__WORK INSTRUCTION__. Your task is to find every line of the data that holds the string "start" and copy it.

__DATASET CONTENT__.
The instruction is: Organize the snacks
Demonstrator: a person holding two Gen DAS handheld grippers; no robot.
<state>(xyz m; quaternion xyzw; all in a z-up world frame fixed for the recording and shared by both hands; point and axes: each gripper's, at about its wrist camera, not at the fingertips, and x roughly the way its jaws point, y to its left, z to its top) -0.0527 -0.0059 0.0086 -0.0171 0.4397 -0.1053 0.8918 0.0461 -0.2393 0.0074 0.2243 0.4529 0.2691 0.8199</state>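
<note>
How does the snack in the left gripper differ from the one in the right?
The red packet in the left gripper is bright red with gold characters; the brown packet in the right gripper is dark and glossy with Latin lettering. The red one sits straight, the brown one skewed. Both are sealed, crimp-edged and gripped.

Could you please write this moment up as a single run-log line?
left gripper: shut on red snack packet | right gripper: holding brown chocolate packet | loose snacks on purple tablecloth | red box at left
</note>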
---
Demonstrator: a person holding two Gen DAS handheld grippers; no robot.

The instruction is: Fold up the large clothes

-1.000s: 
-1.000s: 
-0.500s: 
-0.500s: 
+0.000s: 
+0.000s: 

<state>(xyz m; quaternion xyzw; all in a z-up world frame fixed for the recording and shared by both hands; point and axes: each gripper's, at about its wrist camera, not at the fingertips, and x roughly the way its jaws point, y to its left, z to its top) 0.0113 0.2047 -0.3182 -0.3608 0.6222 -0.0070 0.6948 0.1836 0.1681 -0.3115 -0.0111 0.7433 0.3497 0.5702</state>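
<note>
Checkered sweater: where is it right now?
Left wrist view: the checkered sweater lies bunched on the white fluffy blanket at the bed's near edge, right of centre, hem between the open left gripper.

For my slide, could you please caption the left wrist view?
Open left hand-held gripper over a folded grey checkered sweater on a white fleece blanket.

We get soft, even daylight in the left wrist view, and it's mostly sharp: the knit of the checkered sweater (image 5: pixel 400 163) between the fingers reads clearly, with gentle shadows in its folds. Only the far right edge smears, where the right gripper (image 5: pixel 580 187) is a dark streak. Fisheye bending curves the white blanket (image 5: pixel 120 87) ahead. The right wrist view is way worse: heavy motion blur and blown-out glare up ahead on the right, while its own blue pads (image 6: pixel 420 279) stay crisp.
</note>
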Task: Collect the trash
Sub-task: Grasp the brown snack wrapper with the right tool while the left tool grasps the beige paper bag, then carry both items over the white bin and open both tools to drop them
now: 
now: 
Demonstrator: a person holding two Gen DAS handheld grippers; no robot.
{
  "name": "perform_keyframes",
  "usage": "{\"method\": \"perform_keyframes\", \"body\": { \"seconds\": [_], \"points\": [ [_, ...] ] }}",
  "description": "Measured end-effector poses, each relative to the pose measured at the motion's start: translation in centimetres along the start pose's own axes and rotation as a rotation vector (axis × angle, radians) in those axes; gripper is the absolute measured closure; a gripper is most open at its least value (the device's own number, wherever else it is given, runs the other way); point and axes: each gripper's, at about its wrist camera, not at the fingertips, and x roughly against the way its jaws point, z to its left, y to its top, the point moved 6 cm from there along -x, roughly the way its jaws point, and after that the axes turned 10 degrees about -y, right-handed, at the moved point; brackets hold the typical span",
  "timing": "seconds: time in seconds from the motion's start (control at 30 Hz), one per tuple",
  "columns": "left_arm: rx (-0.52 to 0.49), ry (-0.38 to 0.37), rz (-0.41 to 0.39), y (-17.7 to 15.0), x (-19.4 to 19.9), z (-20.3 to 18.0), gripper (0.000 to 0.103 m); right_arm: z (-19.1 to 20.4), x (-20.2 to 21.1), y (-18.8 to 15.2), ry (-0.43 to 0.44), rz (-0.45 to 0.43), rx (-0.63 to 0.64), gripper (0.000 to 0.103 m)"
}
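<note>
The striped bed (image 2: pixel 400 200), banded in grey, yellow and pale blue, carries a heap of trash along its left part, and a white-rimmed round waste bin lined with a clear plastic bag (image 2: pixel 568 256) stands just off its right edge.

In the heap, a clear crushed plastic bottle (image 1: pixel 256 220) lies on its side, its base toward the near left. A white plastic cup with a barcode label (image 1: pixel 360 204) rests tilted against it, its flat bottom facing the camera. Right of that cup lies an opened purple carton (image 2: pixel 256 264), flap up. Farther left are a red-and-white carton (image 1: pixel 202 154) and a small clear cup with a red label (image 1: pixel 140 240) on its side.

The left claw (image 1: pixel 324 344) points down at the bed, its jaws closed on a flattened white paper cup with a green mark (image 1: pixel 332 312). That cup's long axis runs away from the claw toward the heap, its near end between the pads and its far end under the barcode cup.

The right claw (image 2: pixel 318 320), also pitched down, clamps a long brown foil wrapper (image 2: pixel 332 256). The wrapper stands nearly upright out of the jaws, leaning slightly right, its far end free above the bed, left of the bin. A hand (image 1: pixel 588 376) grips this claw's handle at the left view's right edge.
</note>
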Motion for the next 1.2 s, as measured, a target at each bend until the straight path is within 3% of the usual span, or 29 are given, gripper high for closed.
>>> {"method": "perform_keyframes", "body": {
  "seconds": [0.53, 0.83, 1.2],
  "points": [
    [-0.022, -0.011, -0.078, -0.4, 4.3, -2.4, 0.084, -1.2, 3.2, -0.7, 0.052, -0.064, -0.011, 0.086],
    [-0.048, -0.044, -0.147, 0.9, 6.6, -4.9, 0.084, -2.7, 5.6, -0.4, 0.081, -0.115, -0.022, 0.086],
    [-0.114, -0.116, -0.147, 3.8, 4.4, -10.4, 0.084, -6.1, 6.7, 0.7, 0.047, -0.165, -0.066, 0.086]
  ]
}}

__RESPONSE AREA__.
  "description": "Measured end-effector poses, each relative to the pose measured at the motion's start: translation in centimetres along the start pose's own axes and rotation as a rotation vector (axis × angle, radians) in those axes; gripper is the absolute measured closure; a gripper is most open at its least value (the device's own number, wherever else it is given, runs the other way); point and axes: each gripper's, at about its wrist camera, not at the fingertips, and x roughly against the way its jaws point, z to its left, y to its top, the point moved 6 cm from there along -x, roughly the way its jaws point, and after that the axes turned 10 degrees about -y, right-handed, at the moved point; brackets hold the typical span",
  "timing": "seconds: time in seconds from the motion's start (control at 30 Hz), one per tuple",

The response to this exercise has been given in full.